+++ RECORDED DATA

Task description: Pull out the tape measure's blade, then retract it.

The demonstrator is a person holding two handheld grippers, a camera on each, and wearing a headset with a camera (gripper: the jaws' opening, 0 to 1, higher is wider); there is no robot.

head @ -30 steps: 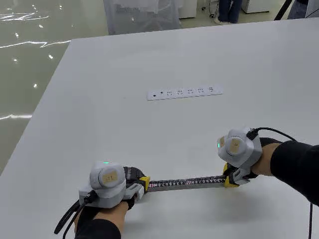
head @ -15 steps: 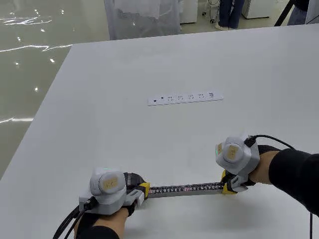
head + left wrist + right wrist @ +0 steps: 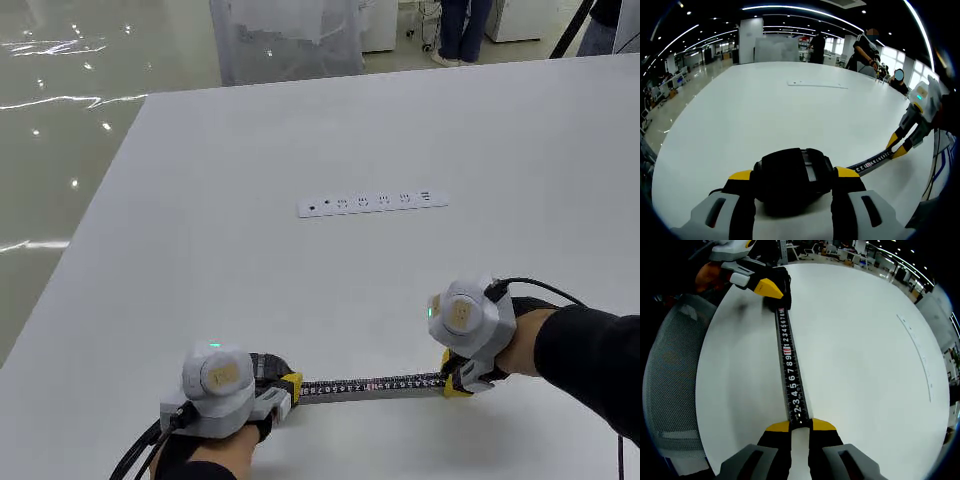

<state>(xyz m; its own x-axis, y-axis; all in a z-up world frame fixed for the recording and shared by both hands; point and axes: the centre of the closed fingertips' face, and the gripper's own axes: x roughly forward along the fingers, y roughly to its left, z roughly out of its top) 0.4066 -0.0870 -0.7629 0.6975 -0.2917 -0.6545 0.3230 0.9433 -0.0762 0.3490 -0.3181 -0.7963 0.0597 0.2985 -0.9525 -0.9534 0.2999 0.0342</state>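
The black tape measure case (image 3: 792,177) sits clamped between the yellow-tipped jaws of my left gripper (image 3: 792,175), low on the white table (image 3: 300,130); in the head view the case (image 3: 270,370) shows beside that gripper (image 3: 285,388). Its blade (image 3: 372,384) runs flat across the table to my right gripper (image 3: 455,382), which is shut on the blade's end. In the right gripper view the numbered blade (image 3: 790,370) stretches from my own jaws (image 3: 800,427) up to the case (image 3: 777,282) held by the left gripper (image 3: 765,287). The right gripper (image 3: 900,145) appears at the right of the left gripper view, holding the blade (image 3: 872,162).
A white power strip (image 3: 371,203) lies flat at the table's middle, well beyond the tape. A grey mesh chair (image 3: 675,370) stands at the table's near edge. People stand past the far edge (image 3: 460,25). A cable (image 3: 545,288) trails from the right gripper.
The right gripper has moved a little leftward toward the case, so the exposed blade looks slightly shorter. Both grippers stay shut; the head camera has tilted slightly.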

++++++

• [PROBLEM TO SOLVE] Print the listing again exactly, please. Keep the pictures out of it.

• [ANSWER TO THE EXERCISE]
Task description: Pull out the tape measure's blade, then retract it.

The demonstrator is a person holding two handheld grippers, a camera on each, and wearing a headset with a camera (gripper: the jaws' opening, 0 to 1, higher is wider); there is no robot.

head @ -30 steps: 
head @ -15 steps: 
head + left wrist + right wrist @ +0 steps: 

<state>(xyz m; its own x-axis, y-axis; all in a z-up world frame fixed for the recording and shared by both hands; point and axes: the centre of the closed fingertips' face, and the gripper's own axes: x roughly forward along the fingers, y roughly to its left, z roughly out of its top) 0.4066 -0.0870 -0.7629 0.6975 -0.2917 -0.6545 0.3230 0.9433 -0.0762 0.3490 -0.3181 -0.7963 0.0597 0.2985 -0.9525 -0.9534 0.2999 0.0342</state>
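The black tape measure case (image 3: 792,177) sits clamped between the yellow-tipped jaws of my left gripper (image 3: 792,175), low on the white table (image 3: 300,130); in the head view the case (image 3: 270,370) shows beside that gripper (image 3: 285,388). Its blade (image 3: 372,384) runs flat across the table to my right gripper (image 3: 455,382), which is shut on the blade's end. In the right gripper view the numbered blade (image 3: 790,370) stretches from my own jaws (image 3: 800,427) up to the case (image 3: 777,282) held by the left gripper (image 3: 765,287). The right gripper (image 3: 900,145) appears at the right of the left gripper view, holding the blade (image 3: 872,162).
A white power strip (image 3: 371,203) lies flat at the table's middle, well beyond the tape. A grey mesh chair (image 3: 675,370) stands at the table's near edge. People stand past the far edge (image 3: 460,25). A cable (image 3: 545,288) trails from the right gripper.
The right gripper has moved a little leftward toward the case, so the exposed blade looks slightly shorter. Both grippers stay shut; the head camera has tilted slightly.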

This is the complete answer to the exercise.